A close friend recently celebrated her birthday, and I, being the DIY kinda guy that I pretend to be, decided to surprise her with a gift that I made myself. When it comes to birthday presents, I have this obsession with trying to be different, which means either making one myself or buying something completely off the radar in gifts catalogue. Unfortunately, this daring-to-be-different experiment often turns out with a gift that is either less than perfect or poorly constructed.

To make things more complicated, this particular friend happens to be a passionate foodie herself, and has enjoyed some of the most delicious fare around town. So good is she in recommending restaurants and picking the best dish in the menu that whenever I go out with her, I give up choosing my meal altogether and simply replicate her order, so that we end up having two identical dishes on the table. This is a win-win situation not only for the chef, but also for a very contented me at the end of a meal.

Determined not to screw up, I decided to make her the one thing I’m best at, truffles. These chocolate candies are so easy to make, and although there are many variations, which includes adding syrup, butter, rum or brandy, the classic recipe of dark chocolate and cream almost never fails.

Normally, I would coat the truffles with cocoa powder, but for a change I substituted cocoa for nuts. Originally I had wanted the coating to consist of hazelnuts, so that the truffles would bear a subtle similarity to Ferrero Rocher, but the local supermarket ran out of hazelnuts when I went there and I ended up using peanuts instead.

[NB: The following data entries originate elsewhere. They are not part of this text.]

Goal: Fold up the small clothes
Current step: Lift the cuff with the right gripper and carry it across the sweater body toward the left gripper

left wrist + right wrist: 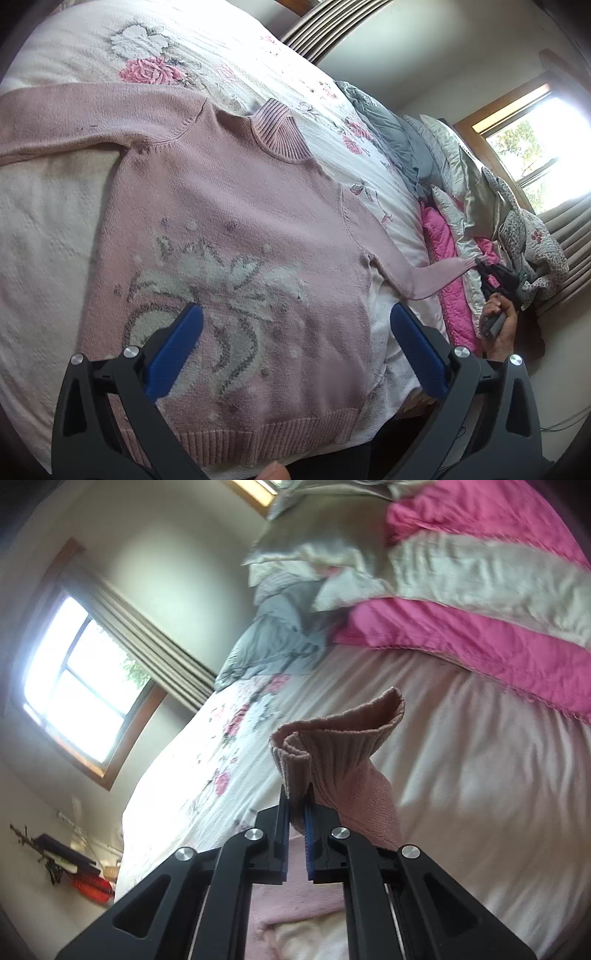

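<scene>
The right gripper (297,808) is pinching the sweater (229,229) sleeve cuff (332,731) to fold it in, while the left gripper (295,332) is waiting wide open and empty above the sweater.

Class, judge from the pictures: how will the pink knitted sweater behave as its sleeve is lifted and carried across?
Probably floppy: the sleeve sags between the body and the right gripper. The sweater likely drags rather than slides, being a soft knit on the textured bedspread. The cuff curls, so it may bunch.

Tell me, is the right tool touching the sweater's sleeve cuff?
Touching. The right wrist view shows the right tool shut on the ribbed sleeve cuff, with the knit pinched between its two fingers.
</scene>
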`<state>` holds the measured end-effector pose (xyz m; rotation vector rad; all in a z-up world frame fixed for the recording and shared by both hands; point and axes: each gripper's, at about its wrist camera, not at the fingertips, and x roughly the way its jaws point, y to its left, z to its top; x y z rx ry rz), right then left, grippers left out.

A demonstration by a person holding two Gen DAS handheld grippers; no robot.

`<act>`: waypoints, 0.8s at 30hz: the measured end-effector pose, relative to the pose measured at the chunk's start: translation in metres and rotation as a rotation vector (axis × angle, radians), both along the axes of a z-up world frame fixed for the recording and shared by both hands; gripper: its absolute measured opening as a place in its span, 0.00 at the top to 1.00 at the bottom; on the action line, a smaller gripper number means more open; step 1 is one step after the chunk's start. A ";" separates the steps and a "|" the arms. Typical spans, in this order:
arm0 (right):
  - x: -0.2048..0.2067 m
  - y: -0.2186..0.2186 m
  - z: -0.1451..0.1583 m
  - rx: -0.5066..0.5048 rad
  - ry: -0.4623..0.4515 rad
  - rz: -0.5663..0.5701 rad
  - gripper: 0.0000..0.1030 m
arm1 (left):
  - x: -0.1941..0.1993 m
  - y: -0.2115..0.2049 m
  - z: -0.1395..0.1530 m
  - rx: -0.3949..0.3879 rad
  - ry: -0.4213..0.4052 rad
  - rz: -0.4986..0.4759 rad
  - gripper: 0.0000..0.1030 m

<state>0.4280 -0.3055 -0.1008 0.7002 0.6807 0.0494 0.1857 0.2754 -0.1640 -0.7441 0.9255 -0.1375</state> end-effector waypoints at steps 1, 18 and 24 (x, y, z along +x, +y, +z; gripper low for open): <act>0.001 0.019 0.009 -0.014 -0.018 0.031 0.94 | 0.003 0.003 0.002 0.012 0.003 -0.003 0.03; -0.014 0.306 -0.071 -0.391 0.046 0.421 0.94 | 0.093 0.021 -0.007 0.061 0.016 -0.112 0.03; -0.031 0.358 -0.146 -0.509 0.131 0.528 0.90 | 0.153 0.003 -0.033 -0.067 0.014 -0.192 0.03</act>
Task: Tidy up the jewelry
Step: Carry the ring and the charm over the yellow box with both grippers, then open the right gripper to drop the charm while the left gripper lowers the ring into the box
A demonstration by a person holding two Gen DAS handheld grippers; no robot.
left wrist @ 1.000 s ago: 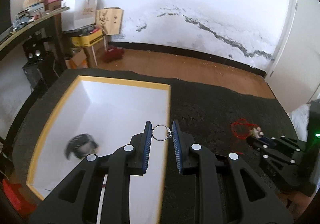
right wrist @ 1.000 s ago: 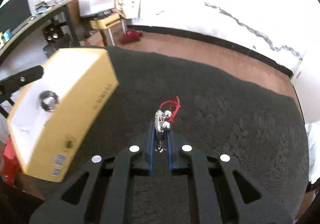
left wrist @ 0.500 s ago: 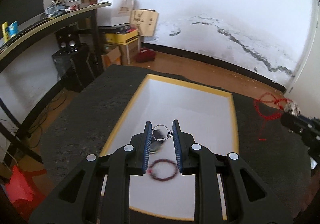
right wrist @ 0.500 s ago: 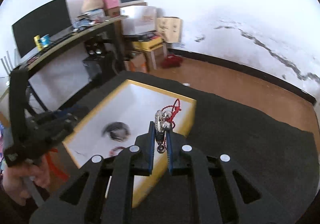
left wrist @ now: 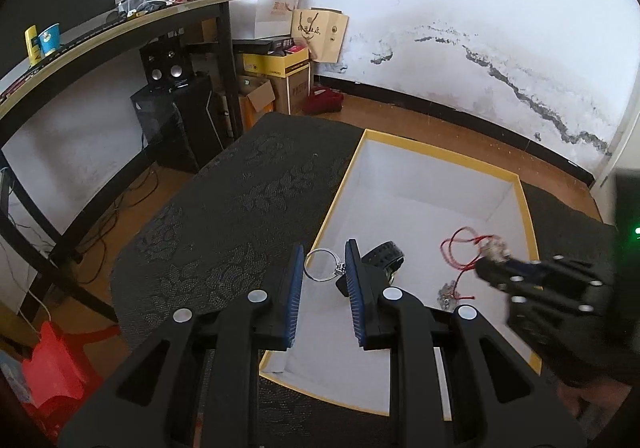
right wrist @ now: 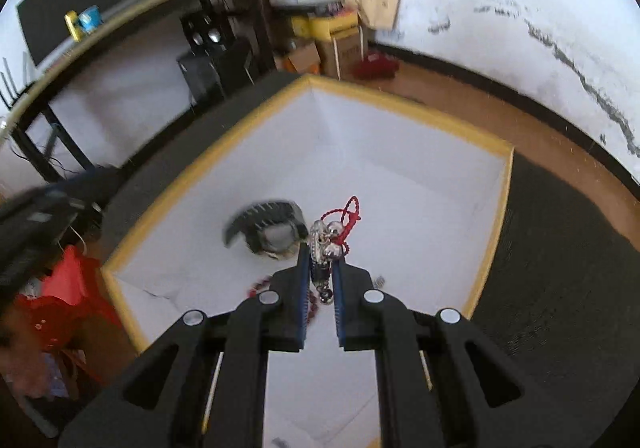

The truffles, far from tasting like Rocher, were closer to a bite-sized Snickers bar, which is actually not such a bad thing. In this world of information overload, where brand power is king and everything is labeled, my truffle gifts would be incomplete without the proper ‘packaging solution’. However, due to my complete lack of design skills, I had to solely rely on bright fluorescent colours and bold, oversized text to grab attention to my truffle label. Most companies resort to the same trick, anyway, so I figure I can get off with it.